Les plus attentifs, eux, déduiront que ça fait beaucoup de câbles et qu’il faut prévoir un budget supplémentaire pour raccorder tout cela. Sans quoi vous pourrez seulement raccorder vos enceintes qui elles, sont au format Jack TRS

 

 

Pour les plus nomades d’entre nous, sachez que de très nombreux réglages sont accessibles en face avant, la souris n’est donc pas forcement indispensable, ce qui peut tout a fait transformer notre machine de guerre en voyageuse tout terrain, aussi à l’aise en studio qu’en live en mode stand alone (c’est à dire sans ordinateur).
Mais avec la souris ça donne quoi?
Ah oui, pour la partie logicielle, j’ai oublié de vous parler d’un détail. L’interface audio ne fonctionne pas sous Windows. Je continue pour les utilisateurs de Mac, lorsque vous installez le logiciel maison qui porte le nom de : MIO Console 5 vous allez découvrir deux fenêtres.
La première se nomme Console et regroupe, l’états des E/S (entrées et sorties) physiques, analogiques et numériques. La fréquence d’échantillonnage, la source de l’horloge, le routing des traitements gérés par le DSP et une fonction recording, bien pensé, qui vous permettra éventuellement de vous passer d’un séquenceur dans certaines conditions.

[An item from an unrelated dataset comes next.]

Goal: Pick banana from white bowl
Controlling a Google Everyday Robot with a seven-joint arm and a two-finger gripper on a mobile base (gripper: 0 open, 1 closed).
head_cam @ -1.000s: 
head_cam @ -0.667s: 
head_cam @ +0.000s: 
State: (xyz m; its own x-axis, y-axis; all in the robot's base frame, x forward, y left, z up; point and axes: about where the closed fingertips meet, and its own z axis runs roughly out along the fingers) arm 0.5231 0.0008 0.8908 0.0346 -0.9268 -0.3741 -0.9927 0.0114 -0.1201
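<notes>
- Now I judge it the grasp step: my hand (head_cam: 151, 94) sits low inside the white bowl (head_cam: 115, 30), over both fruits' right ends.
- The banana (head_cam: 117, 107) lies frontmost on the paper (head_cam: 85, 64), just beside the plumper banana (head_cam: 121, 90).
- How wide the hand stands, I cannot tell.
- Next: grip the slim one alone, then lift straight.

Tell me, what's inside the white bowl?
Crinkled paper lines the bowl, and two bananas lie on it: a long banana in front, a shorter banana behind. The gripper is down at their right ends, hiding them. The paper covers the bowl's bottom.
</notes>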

La seconde fenêtre se nomme : mixer et reprend visuellement le fonctionnement d’une console classique (un peu a la manière de Pro tools). On y trouve des faders, des inserts, des boutons mute, solo et record. Mais le logicielle va plus loin, avec une fenêtre qui affiche les envois auxiliaires (par exemple pour les réverbes et les retours musiciens). On a aussi accès à une autre table de mixage permettant de doser les envois via une autre série de faders. Ça peut surprendre au début, mais c’est malin et on s’y fait rapidement.

Voyons comment ça marche. Sur chaque tranche, on retrouve la source physique sélectionnée (entrées numériques et analogiques, et retours du DAW). Pour les entrées analogiques, on a le choix entre : ligne (-10dBV ou +4 dBu), micro, instrument, ou mic S/R pour utiliser les inserts (le signal est amplifié, envoyé vers le périphérique branché sur les inserts, puis converti en numérique).

A ce stade, on a aussi la possibilité de choisir une modélisation de préampli afin de rajouter du caractère à ses prises (valve, FET, softsat etc). Les présets sont assez nombreux et vous feront tomber sur de belles surprises selon l’instrument ou le micro utilisé.

La tranche propose ensuite pas moins de 10 inserts qui peuvent servir pour les envois vers les circuits auxiliaires ou les plug-in made in Metric Halo. Car ne l’oublions pas la marque s’est d’abord fait connaître pour la qualité de ses Plugs qui sont désormais une référence absolue dans le milieu. Les processeurs DSP présent dans la carte vous permettront d’abuser de ses plug-ins sans modération car ces derniers ne sont pas trop gourmand en ressource.
Pour chaque tranche, on a le choix entre sortie directe pre ou post faders (avant et après les inserts), j’apprécie vraiment cette souplesse de routing, beaucoup mieux réaliser que chez beaucoup de software de la concurrence. On sent immédiatement que ça été bien pensé.
En résumé, mis a part le côté visuelle un peu triste, tout le reste est a la hauteur de mes espérances. Je n’est rien à reprocher au logiciel MIO Console qui fonctionne en symbiose parfaite avec l’ULN-8

Et le son dans tout ça?

Alors là, les amis ça décoiffe!
La bête possède huit préamplis particulièrement transparent offrant un gain de 91 dB, avec un souffle très discret. La tendance n’est pas de coloré à la prise mais plutôt via les nombreux présets disponible dans la session mixer.
Les convertisseurs, eux aussi sont excellentissime.
Bref c’est vraiment énorme, l’investissement est certe conséquent mais si vous êtes dans une configurations studio et que vous ne souhaitez pas revenir sur des élémentaires complémentaires (DSP, convertisseurs, pré amplis), l’interface haut de gamme de chez Neutric Halo peut être une bonne option. Et en examinant l’offre de plus près, l’écart de prix avec les autres produits du marché peut se justifier tant l’UNL-8 excelle dans tous les domaines. C’est clairement devenu ma référence et je comprend désormais pourquoi tous les ténors de studio l’ont citée souvent en référence avec des yeux écarquillés.